_Assignment_. Should a picture appear anywhere in the data, omit it and copy everything else exactly.

_Data for review_.
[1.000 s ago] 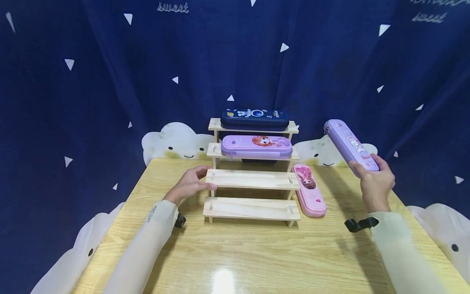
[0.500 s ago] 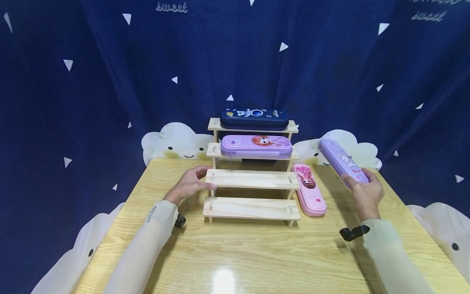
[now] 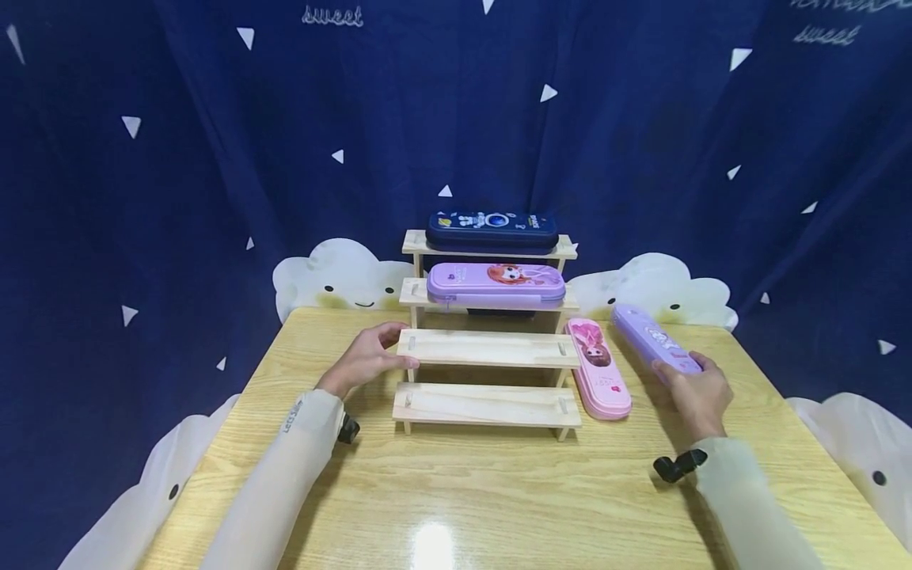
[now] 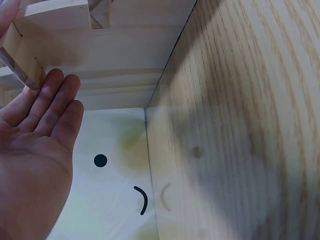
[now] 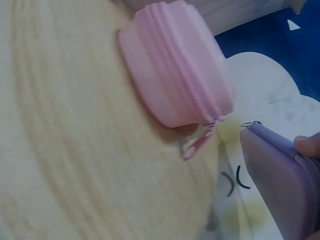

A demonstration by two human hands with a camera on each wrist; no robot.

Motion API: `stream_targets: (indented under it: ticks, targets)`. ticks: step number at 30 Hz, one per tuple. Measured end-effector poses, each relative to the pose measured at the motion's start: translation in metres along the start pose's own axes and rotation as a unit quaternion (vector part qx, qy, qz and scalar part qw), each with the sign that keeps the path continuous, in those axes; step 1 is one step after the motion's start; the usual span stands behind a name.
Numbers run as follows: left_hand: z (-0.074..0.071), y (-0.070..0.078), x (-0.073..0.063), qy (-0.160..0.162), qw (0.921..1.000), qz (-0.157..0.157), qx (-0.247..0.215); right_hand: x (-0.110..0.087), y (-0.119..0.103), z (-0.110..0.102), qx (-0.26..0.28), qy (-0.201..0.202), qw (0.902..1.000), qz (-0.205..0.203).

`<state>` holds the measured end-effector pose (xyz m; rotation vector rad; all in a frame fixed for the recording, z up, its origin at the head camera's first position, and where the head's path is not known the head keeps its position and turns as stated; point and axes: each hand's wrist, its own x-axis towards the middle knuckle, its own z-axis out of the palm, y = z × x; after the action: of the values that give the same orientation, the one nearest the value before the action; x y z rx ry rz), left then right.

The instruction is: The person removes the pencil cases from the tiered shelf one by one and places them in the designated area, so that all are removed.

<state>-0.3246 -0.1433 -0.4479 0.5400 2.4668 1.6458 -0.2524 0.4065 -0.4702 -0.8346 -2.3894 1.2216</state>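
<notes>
My right hand [image 3: 701, 396] grips the near end of a lavender pencil case [image 3: 647, 334], low over the table's back right; I cannot tell whether it touches the tabletop. In the right wrist view, only a thumb and the case's zipped end show. Left of it lies a pink pencil case [image 3: 604, 381], beside a tiered wooden shelf [image 3: 492, 348]. My left hand [image 3: 365, 360] holds the left end of the shelf's second board from the bottom, thumb in front and fingers behind. A navy space-print pencil case [image 3: 492, 232] occupies the top board, with a purple pencil case [image 3: 463, 286] one board below.
The light wood table [image 3: 484, 491] backs onto a dark blue curtain [image 3: 641, 142] with white triangles. White smiling cloud shapes [image 3: 349, 273] border the table's back and sides. The shelf's lowest board [image 3: 484, 404] stands nearest the front.
My right hand has lowered the lavender pencil case and brought it leftward, closer to the pink one. The left hand has stayed on the shelf.
</notes>
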Motion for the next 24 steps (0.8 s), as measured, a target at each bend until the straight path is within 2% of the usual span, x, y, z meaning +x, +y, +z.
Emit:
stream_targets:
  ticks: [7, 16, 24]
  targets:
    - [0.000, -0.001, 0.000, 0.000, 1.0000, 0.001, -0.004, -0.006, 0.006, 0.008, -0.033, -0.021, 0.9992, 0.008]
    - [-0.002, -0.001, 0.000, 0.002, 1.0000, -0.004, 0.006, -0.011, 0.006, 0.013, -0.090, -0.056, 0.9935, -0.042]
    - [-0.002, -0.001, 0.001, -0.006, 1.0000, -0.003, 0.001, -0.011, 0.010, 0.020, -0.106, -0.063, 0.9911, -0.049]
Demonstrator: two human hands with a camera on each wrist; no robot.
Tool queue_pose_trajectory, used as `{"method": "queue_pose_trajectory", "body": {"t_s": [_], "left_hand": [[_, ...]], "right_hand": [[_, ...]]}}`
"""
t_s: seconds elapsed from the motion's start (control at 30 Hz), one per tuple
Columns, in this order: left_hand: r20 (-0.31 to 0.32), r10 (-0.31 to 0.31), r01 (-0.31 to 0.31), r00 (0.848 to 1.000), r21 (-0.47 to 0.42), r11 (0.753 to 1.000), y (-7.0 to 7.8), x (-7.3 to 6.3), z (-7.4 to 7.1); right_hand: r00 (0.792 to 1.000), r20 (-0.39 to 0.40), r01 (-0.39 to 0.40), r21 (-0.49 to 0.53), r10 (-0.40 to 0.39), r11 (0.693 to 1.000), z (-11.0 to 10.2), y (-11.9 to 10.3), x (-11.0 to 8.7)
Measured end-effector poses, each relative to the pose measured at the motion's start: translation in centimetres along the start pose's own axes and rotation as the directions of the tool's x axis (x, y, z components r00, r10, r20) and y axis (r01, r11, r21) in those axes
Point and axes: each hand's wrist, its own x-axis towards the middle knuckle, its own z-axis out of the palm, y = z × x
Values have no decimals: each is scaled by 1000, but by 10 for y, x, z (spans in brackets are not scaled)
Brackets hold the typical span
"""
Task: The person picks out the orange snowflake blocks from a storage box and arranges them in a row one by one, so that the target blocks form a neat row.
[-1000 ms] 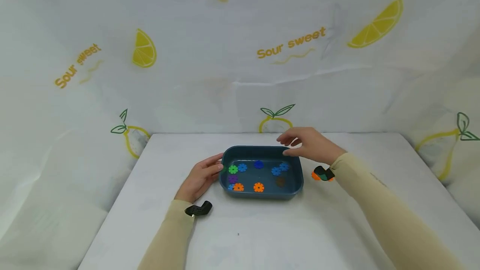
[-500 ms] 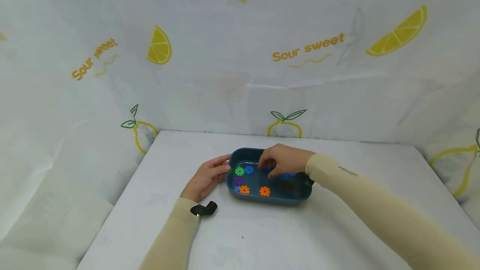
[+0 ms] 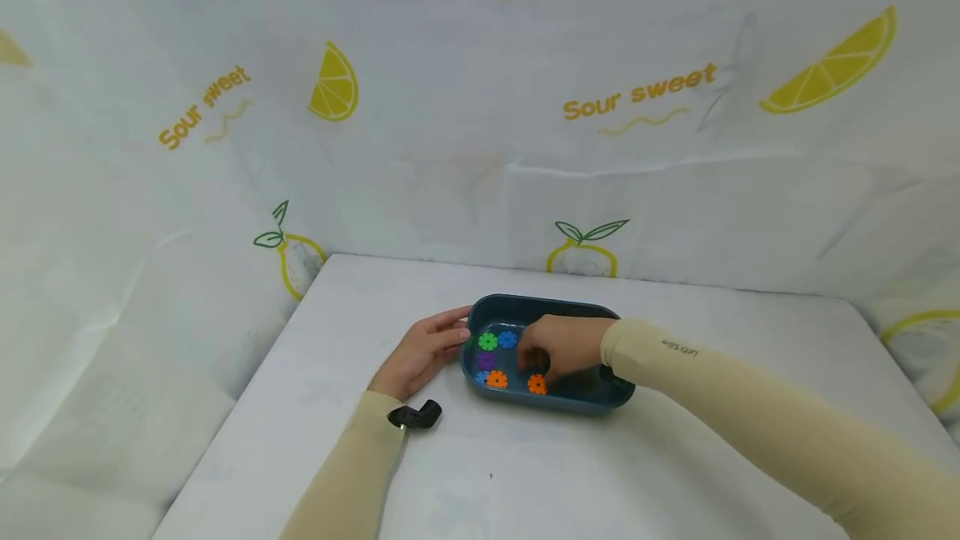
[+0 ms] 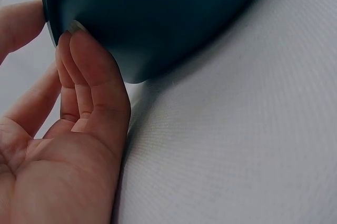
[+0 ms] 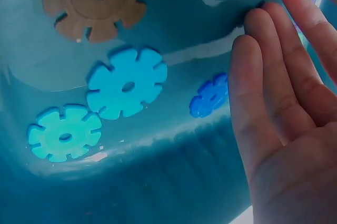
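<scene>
A dark teal plastic tub (image 3: 551, 403) sits on the white table, with notched snowflake discs lying on its floor. My left hand (image 3: 422, 354) holds its left end, thumb at the rim and the other fingertips against the outer wall (image 4: 158, 18). My right hand (image 3: 566, 344) is down inside the tub, fingers pointing to its floor, thumb right beside an orange disc (image 3: 537, 384). In the right wrist view, two light blue discs (image 5: 127, 85), a dark blue disc (image 5: 209, 96) and a brown disc (image 5: 100, 2) lie beside the fingers (image 5: 246, 76), which hold nothing visible.
Toward the tub's left end lie a green disc (image 3: 488, 342), a blue disc (image 3: 507, 340), a purple disc (image 3: 486, 361) and another orange disc (image 3: 497, 379) overlapping a light blue one. A printed sheet (image 3: 450, 140) rises behind the white table (image 3: 480, 448).
My right hand has come down from over the tub's far right rim into the tub, toward the orange disc. The left hand stays at the left end. The head view has shifted.
</scene>
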Motion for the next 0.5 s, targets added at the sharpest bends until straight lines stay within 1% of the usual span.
{"method": "queue_pose_trajectory", "body": {"t_s": [0.13, 0.33, 0.5], "left_hand": [[-2, 1, -1, 1000, -2, 1000, 1, 1, 0], [4, -2, 2, 1000, -5, 1000, 1, 1, 1], [-1, -6, 6, 1000, -14, 1000, 0, 0, 0]], "right_hand": [[1000, 0, 13, -14, -13, 1000, 3, -2, 1], [999, -3, 33, -28, -33, 999, 7, 1, 4], [1000, -9, 30, -28, -30, 999, 9, 3, 7]]}}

_Answer space_.
[1.000 s ago] 
[0.500 s ago] 
[now] 
[now] 
[now] 

A demonstration by two human hands with a camera on each wrist; no robot.

Motion API: `stream_targets: (indented under it: ticks, targets)`. ticks: step number at 30 Hz, one per tuple. Measured end-effector poses, each relative to the pose measured at the motion's start: translation in metres along the start pose's own axes and rotation as a unit quaternion (vector part qx, qy, qz and scalar part qw), each with the sign that keeps the path continuous, in those axes; step 1 is one step after the motion's start; the usual span stands behind a name.
Numbers run as follows: left_hand: z (-0.074..0.071), y (-0.070..0.078), x (-0.073..0.063), qy (-0.160..0.162), qw (0.921..1.000), qz (-0.157..0.157), qx (-0.247..0.215); right_hand: x (-0.110..0.087), y (-0.119..0.103), z (-0.110..0.102), qx (-0.26..0.28), qy (-0.201..0.202), qw (0.902..1.000), qz (-0.205..0.203).

`<state>` holds the measured end-effector pose (xyz m; rotation vector rad; all in a frame fixed for the recording, z up, its origin at the head camera's first position, and where the head's path is not known the head keeps its position and turns as stated; point and axes: each hand's wrist, its own x-axis towards the middle knuckle, its own z-axis out of the palm, y = z × x; after the action: of the values that give the same orientation, the one nearest the value before the action; x y z rx ry rz), left then right.

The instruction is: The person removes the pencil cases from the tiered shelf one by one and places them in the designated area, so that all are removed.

<state>-0.3246 -0.1433 -0.4479 0.5400 2.4668 1.6458 -0.2524 0.4065 -0.4702 -0.8346 -2.3894 1.2216</state>
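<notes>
My right hand [image 3: 701, 396] grips the near end of a lavender pencil case [image 3: 647, 334], low over the table's back right; I cannot tell whether it touches the tabletop. In the right wrist view, only a thumb and the case's zipped end show. Left of it lies a pink pencil case [image 3: 604, 381], beside a tiered wooden shelf [image 3: 492, 348]. My left hand [image 3: 365, 360] holds the left end of the shelf's second board from the bottom, thumb in front and fingers behind. A navy space-print pencil case [image 3: 492, 232] occupies the top board, with a purple pencil case [image 3: 463, 286] one board below.
The light wood table [image 3: 484, 491] backs onto a dark blue curtain [image 3: 641, 142] with white triangles. White smiling cloud shapes [image 3: 349, 273] border the table's back and sides. The shelf's lowest board [image 3: 484, 404] stands nearest the front.
My right hand has lowered the lavender pencil case and brought it leftward, closer to the pink one. The left hand has stayed on the shelf.
</notes>
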Motion for the next 24 steps (0.8 s), as measured, a target at each bend until the straight path is within 2% of the usual span, x, y, z meaning +x, +y, +z.
Emit:
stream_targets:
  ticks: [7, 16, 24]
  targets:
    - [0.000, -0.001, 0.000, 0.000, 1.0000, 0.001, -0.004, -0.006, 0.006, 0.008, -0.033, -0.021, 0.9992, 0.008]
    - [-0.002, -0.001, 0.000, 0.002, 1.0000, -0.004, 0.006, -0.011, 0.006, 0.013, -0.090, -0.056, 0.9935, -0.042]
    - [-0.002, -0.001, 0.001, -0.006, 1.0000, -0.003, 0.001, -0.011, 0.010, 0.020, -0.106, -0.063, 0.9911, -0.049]
Demonstrator: two human hands with a camera on each wrist; no robot.
Tool queue_pose_trajectory, used as `{"method": "queue_pose_trajectory", "body": {"t_s": [_], "left_hand": [[_, ...]], "right_hand": [[_, ...]]}}`
"""
t_s: seconds elapsed from the motion's start (control at 30 Hz), one per tuple
Columns, in this order: left_hand: r20 (-0.31 to 0.32), r10 (-0.31 to 0.31), r01 (-0.31 to 0.31), r00 (0.848 to 1.000), r21 (-0.47 to 0.42), r11 (0.753 to 1.000), y (-7.0 to 7.8), x (-7.3 to 6.3), z (-7.4 to 7.1); right_hand: r00 (0.792 to 1.000), r20 (-0.39 to 0.40), r01 (-0.39 to 0.40), r21 (-0.49 to 0.53), r10 (-0.40 to 0.39), r11 (0.693 to 1.000), z (-11.0 to 10.2), y (-11.9 to 10.3), x (-11.0 to 8.7)
Measured end-effector poses, each relative to the pose measured at the motion's start: translation in centimetres along the start pose's own axes and rotation as the directions of the tool's x axis (x, y, z components r00, r10, r20) and y axis (r01, r11, r21) in those axes
Point and axes: each hand's wrist, its own x-axis towards the middle knuckle, its own z-axis out of the palm, y = z × x
Values have no decimals: each is scaled by 1000, but by 10 for y, x, z (spans in brackets are not scaled)
Brackets hold the typical span
"""
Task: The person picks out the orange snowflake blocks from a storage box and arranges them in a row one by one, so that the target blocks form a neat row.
[-1000 ms] 
[-500 ms] 
[+0 ms] 
[+0 ms] 
[+0 ms] 
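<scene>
A dark teal plastic tub (image 3: 551, 403) sits on the white table, with notched snowflake discs lying on its floor. My left hand (image 3: 422, 354) holds its left end, thumb at the rim and the other fingertips against the outer wall (image 4: 158, 18). My right hand (image 3: 566, 344) is down inside the tub, fingers pointing to its floor, thumb right beside an orange disc (image 3: 537, 384). In the right wrist view, two light blue discs (image 5: 127, 85), a dark blue disc (image 5: 209, 96) and a brown disc (image 5: 100, 2) lie beside the fingers (image 5: 246, 76), which hold nothing visible.
Toward the tub's left end lie a green disc (image 3: 488, 342), a blue disc (image 3: 507, 340), a purple disc (image 3: 486, 361) and another orange disc (image 3: 497, 379) overlapping a light blue one. A printed sheet (image 3: 450, 140) rises behind the white table (image 3: 480, 448).
My right hand has come down from over the tub's far right rim into the tub, toward the orange disc. The left hand stays at the left end. The head view has shifted.
</scene>
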Motion for the next 0.5 s, targets added at the sharpest bends until straight lines stay within 1% of the usual span.
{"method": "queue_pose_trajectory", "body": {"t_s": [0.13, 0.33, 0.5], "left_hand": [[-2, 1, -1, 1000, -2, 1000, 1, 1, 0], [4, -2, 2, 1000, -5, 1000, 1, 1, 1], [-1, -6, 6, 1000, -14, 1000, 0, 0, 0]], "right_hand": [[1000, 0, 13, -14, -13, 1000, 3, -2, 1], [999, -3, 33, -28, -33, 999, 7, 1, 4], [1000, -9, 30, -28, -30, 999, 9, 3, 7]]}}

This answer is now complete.